## Task instructions
Look through the listing below and give the number of lines in which "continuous" occurs, nothing more.

-*-*-

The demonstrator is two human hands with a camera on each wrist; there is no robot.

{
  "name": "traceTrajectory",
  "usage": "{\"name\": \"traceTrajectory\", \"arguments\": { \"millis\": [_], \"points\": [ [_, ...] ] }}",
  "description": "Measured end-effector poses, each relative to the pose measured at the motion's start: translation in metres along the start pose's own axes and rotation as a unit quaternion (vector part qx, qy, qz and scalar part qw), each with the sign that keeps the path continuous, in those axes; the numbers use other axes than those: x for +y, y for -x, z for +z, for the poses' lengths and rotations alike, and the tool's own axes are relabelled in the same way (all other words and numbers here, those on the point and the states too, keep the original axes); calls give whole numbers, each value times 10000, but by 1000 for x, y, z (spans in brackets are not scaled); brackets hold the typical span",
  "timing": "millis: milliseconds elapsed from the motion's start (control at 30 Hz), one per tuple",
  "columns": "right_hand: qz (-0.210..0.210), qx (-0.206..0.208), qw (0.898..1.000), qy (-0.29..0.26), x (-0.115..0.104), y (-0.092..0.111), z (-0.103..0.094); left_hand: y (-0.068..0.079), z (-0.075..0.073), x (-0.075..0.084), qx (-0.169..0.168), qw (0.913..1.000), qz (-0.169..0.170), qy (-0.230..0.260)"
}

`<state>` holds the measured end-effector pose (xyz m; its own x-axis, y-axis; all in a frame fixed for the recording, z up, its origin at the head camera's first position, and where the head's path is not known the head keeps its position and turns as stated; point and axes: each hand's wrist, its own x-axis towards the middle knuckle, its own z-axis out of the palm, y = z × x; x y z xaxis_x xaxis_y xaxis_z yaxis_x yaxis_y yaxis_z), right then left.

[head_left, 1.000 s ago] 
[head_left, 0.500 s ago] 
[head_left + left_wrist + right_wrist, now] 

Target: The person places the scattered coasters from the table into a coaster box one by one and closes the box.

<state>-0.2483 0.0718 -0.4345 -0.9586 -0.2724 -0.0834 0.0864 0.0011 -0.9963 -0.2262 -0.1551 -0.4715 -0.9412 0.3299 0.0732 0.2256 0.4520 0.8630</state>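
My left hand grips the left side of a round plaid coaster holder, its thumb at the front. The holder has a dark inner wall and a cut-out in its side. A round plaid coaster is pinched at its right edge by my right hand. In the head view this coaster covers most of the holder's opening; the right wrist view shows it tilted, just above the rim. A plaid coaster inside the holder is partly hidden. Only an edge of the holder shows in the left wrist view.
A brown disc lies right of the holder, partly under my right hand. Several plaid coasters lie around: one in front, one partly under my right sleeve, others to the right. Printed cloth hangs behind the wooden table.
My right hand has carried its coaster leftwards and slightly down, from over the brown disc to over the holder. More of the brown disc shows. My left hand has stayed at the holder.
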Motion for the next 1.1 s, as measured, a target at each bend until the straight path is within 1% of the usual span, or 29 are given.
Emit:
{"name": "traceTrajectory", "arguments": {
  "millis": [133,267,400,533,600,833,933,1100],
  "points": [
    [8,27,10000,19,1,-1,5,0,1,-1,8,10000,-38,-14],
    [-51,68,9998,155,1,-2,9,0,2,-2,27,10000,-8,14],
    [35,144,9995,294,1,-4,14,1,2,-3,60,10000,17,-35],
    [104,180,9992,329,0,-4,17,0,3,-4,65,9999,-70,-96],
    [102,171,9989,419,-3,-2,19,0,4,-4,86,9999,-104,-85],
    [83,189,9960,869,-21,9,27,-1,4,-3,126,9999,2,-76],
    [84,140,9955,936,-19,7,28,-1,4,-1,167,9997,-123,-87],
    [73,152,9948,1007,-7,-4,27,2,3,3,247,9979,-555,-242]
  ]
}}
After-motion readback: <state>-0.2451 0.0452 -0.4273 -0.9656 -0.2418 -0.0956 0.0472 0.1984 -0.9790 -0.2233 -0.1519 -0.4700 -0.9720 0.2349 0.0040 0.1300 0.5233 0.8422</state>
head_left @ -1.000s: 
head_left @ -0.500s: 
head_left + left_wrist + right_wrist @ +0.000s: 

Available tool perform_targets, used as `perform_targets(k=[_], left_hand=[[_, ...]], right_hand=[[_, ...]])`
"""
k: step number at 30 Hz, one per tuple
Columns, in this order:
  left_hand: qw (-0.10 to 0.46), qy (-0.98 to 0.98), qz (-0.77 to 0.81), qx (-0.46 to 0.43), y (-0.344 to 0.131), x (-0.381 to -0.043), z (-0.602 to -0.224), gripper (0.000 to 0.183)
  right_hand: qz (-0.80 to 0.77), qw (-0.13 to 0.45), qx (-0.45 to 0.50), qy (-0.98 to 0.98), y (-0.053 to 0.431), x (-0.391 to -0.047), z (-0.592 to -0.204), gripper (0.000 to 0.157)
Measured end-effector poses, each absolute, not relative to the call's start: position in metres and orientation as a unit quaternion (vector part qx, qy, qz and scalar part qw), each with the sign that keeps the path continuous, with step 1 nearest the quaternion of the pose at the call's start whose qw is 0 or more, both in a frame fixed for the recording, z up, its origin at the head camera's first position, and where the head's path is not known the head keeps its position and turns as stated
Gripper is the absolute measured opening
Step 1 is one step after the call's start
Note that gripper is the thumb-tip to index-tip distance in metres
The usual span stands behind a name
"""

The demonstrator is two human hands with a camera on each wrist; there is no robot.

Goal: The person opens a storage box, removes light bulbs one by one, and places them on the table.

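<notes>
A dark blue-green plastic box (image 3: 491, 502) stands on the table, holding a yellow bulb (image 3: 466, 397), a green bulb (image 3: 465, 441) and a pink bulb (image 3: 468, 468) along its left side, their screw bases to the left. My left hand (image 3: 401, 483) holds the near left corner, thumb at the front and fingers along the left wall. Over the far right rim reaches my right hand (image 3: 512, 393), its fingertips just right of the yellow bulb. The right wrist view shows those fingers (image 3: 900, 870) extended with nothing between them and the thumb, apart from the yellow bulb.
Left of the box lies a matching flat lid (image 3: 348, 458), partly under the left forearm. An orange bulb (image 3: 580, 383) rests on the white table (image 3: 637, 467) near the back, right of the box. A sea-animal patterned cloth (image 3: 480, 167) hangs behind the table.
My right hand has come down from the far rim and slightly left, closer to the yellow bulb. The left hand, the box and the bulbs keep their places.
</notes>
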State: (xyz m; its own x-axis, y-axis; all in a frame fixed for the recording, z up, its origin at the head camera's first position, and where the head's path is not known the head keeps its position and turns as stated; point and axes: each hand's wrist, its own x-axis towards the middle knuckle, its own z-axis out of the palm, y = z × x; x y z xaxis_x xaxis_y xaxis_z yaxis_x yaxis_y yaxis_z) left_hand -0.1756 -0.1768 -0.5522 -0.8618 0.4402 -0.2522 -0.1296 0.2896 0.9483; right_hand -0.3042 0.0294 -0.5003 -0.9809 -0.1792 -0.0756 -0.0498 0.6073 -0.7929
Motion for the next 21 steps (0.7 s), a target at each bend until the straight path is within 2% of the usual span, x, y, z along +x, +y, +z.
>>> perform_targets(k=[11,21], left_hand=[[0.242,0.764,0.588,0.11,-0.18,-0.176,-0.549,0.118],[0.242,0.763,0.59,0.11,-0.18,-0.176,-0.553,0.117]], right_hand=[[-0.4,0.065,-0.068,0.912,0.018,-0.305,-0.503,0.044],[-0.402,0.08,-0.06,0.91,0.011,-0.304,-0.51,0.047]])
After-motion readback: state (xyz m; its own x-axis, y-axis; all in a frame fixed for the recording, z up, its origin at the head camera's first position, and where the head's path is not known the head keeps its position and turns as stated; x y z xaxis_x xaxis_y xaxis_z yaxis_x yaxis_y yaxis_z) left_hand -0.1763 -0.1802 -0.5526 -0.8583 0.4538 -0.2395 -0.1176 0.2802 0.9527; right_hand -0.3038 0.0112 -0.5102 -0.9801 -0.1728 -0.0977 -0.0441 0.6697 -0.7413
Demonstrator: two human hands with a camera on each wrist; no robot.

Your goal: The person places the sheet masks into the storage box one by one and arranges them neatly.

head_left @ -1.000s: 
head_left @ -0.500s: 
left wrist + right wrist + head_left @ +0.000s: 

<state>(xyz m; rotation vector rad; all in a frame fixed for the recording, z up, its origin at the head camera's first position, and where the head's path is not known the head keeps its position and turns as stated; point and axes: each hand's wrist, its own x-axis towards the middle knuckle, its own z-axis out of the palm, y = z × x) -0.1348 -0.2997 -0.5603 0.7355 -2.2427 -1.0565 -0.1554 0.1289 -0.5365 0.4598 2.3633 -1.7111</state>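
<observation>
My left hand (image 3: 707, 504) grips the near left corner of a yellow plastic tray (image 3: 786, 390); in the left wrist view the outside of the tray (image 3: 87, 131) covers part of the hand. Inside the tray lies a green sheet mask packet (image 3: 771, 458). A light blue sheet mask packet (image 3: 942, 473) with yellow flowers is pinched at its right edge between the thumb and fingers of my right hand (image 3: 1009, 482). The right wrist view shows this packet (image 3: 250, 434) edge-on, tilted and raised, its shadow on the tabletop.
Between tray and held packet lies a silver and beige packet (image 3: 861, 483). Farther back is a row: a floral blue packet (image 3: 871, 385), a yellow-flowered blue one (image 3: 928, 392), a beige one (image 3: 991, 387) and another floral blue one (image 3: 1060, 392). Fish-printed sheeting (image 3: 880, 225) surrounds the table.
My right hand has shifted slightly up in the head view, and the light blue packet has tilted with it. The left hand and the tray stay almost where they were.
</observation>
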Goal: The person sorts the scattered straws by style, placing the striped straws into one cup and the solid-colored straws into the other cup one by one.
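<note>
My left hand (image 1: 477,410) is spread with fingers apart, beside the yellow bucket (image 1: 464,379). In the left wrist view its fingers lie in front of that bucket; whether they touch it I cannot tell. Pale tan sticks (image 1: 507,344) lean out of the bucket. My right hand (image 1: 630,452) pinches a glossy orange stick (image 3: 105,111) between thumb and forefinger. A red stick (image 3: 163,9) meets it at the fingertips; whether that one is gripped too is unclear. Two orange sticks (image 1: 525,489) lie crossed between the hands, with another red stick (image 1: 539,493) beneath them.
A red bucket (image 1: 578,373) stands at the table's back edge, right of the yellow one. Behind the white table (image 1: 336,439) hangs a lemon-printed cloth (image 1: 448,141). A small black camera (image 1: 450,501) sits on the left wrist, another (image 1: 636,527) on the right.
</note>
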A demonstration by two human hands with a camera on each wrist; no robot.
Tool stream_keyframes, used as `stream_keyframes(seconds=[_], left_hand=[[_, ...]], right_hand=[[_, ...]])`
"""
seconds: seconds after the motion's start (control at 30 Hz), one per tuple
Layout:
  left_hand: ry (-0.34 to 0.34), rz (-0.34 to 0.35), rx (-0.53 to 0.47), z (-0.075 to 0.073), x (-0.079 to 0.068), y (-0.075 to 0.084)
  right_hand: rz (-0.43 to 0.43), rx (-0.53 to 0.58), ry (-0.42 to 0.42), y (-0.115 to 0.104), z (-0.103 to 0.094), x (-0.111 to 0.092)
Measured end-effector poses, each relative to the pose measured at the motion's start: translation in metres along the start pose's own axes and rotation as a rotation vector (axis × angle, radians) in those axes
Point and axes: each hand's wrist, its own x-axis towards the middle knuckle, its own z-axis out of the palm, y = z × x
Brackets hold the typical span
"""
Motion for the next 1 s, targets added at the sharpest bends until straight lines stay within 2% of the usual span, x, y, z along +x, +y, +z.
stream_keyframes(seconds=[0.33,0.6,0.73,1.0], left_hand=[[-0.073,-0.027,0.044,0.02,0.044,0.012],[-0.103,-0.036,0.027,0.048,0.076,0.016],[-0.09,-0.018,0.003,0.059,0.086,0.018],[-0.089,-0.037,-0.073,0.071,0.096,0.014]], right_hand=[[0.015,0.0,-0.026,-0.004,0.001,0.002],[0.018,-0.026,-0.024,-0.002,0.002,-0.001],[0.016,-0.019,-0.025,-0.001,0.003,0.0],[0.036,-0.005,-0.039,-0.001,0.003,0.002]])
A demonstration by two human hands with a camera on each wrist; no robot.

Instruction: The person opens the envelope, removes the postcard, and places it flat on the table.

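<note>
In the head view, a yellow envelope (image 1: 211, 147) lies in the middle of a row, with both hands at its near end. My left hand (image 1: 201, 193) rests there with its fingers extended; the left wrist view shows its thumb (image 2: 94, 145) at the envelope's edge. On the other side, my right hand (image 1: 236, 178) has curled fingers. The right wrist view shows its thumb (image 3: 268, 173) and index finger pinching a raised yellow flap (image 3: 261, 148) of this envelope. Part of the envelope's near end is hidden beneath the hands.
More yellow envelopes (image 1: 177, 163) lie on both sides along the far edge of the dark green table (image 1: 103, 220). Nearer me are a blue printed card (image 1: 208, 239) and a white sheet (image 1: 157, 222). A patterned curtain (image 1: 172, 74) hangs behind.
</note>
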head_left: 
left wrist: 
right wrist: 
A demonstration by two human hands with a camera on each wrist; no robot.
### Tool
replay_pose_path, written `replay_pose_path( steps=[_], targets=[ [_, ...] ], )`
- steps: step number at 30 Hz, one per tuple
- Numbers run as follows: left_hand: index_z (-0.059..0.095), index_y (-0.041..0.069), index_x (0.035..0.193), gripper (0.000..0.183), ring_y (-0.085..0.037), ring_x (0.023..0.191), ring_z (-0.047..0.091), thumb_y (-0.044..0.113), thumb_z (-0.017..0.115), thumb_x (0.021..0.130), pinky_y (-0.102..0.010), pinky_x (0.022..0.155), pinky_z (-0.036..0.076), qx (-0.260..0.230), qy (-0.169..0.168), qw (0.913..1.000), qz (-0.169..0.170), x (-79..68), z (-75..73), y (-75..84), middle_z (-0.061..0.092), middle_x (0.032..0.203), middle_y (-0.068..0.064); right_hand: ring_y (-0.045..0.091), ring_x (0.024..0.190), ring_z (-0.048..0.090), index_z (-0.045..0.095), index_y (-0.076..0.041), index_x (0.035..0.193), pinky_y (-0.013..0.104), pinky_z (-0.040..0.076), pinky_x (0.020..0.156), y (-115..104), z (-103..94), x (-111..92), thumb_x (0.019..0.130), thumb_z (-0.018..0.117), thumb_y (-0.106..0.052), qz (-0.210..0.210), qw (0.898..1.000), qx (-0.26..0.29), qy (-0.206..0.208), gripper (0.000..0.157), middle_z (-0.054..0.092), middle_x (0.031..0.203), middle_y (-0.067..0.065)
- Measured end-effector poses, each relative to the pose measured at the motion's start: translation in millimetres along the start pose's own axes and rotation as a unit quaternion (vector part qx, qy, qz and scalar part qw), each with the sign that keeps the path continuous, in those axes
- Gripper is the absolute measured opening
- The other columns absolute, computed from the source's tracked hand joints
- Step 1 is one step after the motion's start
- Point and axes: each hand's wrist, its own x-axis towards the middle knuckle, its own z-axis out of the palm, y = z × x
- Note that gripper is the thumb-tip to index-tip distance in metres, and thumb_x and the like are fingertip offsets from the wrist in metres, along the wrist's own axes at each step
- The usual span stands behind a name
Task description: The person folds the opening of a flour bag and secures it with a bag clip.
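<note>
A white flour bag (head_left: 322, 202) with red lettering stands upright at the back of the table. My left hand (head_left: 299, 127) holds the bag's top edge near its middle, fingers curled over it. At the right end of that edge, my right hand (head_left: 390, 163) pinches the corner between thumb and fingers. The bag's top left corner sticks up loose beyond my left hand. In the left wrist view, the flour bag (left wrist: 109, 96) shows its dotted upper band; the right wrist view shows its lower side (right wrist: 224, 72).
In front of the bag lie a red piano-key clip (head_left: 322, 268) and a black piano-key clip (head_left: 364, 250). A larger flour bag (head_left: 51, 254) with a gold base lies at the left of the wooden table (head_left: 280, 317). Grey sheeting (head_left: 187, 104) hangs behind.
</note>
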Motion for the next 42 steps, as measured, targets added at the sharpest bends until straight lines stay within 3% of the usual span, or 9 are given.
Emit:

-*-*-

## Result of the exercise
3